_Requirement_. For the entries below, repeat exactly each line starting with the one that contains "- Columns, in" and going on through the one that contains "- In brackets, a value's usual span", and no others.

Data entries

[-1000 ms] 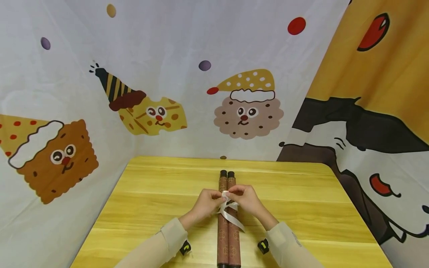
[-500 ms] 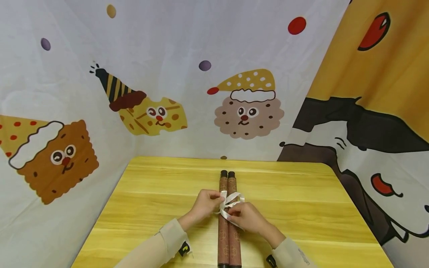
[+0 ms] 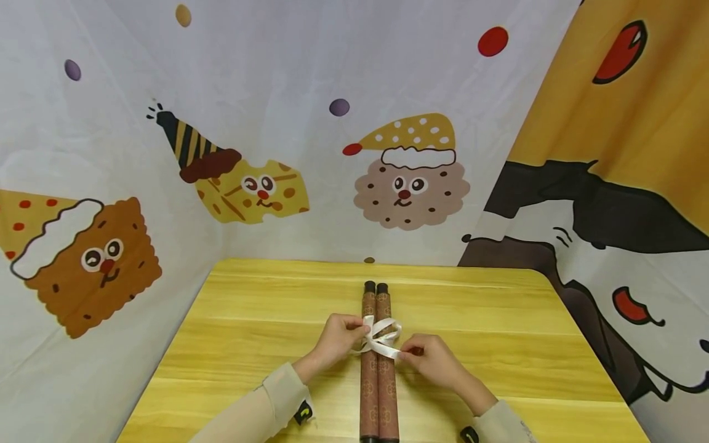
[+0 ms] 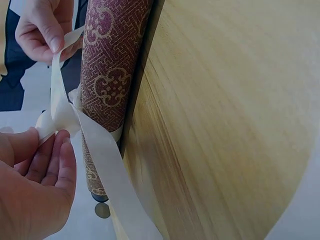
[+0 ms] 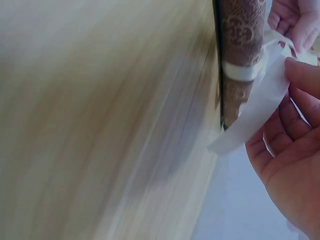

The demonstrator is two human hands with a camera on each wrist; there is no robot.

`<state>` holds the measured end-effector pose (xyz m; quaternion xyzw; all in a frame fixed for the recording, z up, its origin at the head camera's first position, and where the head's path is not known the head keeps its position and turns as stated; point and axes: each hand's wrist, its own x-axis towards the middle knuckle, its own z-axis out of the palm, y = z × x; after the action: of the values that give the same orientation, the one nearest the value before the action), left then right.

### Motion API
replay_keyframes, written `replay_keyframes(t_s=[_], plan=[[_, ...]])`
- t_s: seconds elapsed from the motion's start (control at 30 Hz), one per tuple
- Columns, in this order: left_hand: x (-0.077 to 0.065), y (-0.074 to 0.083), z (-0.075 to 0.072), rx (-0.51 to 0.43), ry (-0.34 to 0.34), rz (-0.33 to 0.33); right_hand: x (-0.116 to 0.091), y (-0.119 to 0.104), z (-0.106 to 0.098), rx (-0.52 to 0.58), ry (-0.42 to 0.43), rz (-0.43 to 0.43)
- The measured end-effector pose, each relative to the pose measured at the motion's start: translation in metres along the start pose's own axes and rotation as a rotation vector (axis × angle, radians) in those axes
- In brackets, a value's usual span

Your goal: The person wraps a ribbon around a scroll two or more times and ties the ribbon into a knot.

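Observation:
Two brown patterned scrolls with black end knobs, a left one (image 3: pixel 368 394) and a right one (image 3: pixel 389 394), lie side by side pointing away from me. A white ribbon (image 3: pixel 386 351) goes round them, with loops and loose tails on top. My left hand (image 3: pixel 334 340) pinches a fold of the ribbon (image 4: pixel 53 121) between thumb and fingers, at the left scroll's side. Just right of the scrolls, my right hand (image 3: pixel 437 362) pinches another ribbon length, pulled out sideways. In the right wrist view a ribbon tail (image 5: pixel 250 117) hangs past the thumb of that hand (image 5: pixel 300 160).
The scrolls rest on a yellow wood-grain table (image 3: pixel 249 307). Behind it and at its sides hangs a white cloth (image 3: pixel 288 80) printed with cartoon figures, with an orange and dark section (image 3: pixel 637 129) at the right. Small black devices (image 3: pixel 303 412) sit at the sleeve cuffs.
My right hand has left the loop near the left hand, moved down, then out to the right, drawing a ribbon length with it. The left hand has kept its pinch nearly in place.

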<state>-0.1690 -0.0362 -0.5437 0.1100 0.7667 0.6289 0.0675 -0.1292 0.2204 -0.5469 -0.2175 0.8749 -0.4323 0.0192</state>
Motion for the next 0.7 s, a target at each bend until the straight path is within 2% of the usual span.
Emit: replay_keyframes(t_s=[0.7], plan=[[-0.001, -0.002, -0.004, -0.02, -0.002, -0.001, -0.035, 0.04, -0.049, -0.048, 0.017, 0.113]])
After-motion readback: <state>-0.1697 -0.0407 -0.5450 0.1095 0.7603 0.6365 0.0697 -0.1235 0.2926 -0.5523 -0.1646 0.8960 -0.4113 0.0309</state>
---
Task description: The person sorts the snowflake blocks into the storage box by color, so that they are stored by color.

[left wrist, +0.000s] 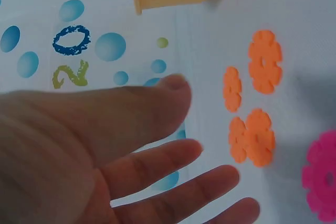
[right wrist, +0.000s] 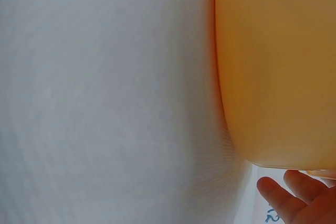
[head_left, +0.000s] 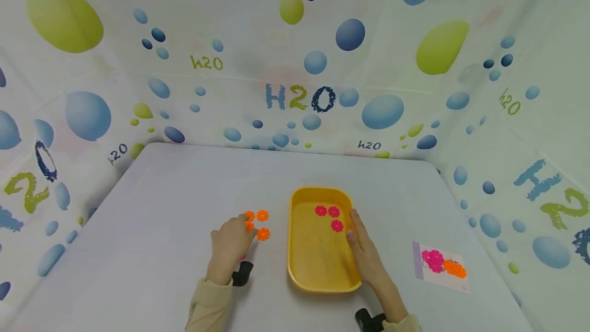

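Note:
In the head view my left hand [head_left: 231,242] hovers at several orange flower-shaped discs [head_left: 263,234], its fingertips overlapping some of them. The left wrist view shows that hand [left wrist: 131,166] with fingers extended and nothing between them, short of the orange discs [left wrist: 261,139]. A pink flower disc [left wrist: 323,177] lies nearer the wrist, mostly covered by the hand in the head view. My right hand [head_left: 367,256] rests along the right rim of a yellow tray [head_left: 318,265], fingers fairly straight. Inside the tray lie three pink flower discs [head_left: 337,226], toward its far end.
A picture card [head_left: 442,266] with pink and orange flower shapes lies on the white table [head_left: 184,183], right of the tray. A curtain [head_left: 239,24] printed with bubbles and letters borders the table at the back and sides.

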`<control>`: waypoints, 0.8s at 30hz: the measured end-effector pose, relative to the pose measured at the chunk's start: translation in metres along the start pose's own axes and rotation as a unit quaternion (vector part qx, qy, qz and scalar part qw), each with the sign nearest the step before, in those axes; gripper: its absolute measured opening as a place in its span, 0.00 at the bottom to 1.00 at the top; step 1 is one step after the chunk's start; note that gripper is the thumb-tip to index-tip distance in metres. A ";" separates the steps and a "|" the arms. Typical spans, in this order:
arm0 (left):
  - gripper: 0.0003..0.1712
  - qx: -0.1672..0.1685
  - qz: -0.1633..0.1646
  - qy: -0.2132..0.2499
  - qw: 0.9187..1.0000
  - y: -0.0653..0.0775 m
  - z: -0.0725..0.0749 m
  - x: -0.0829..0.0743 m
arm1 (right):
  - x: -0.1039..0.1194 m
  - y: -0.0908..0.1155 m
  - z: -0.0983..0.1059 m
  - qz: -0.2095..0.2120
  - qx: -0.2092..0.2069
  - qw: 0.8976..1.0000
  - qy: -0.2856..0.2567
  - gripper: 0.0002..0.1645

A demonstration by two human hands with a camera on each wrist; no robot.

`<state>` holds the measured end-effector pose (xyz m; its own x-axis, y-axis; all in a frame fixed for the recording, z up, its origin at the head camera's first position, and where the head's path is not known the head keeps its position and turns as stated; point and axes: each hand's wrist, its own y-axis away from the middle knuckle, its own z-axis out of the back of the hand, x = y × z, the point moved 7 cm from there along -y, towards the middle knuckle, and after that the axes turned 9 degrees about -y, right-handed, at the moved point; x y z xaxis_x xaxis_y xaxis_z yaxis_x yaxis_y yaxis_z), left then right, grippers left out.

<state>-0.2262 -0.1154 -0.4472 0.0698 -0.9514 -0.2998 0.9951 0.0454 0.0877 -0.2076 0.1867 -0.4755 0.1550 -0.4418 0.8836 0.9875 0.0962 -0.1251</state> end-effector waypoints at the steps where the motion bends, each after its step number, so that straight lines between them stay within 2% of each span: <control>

_Reply_.
- Columns, in this order: left_hand: x (-0.077 to 0.065), y (-0.074 to 0.083), z (-0.075 to 0.072), rx (-0.51 to 0.43), ry (-0.34 to 0.34), rz (-0.33 to 0.33); right_hand: x (-0.116 to 0.091), y (-0.119 to 0.104), z (-0.106 to 0.098), rx (-0.52 to 0.58), ry (-0.42 to 0.43), rz (-0.43 to 0.43)
- The measured end-effector pose, each relative to the pose measured at the motion's start: translation in metres along the start pose's own axes and rotation as a rotation vector (axis × angle, radians) in those axes
- In brackets, a value's usual span

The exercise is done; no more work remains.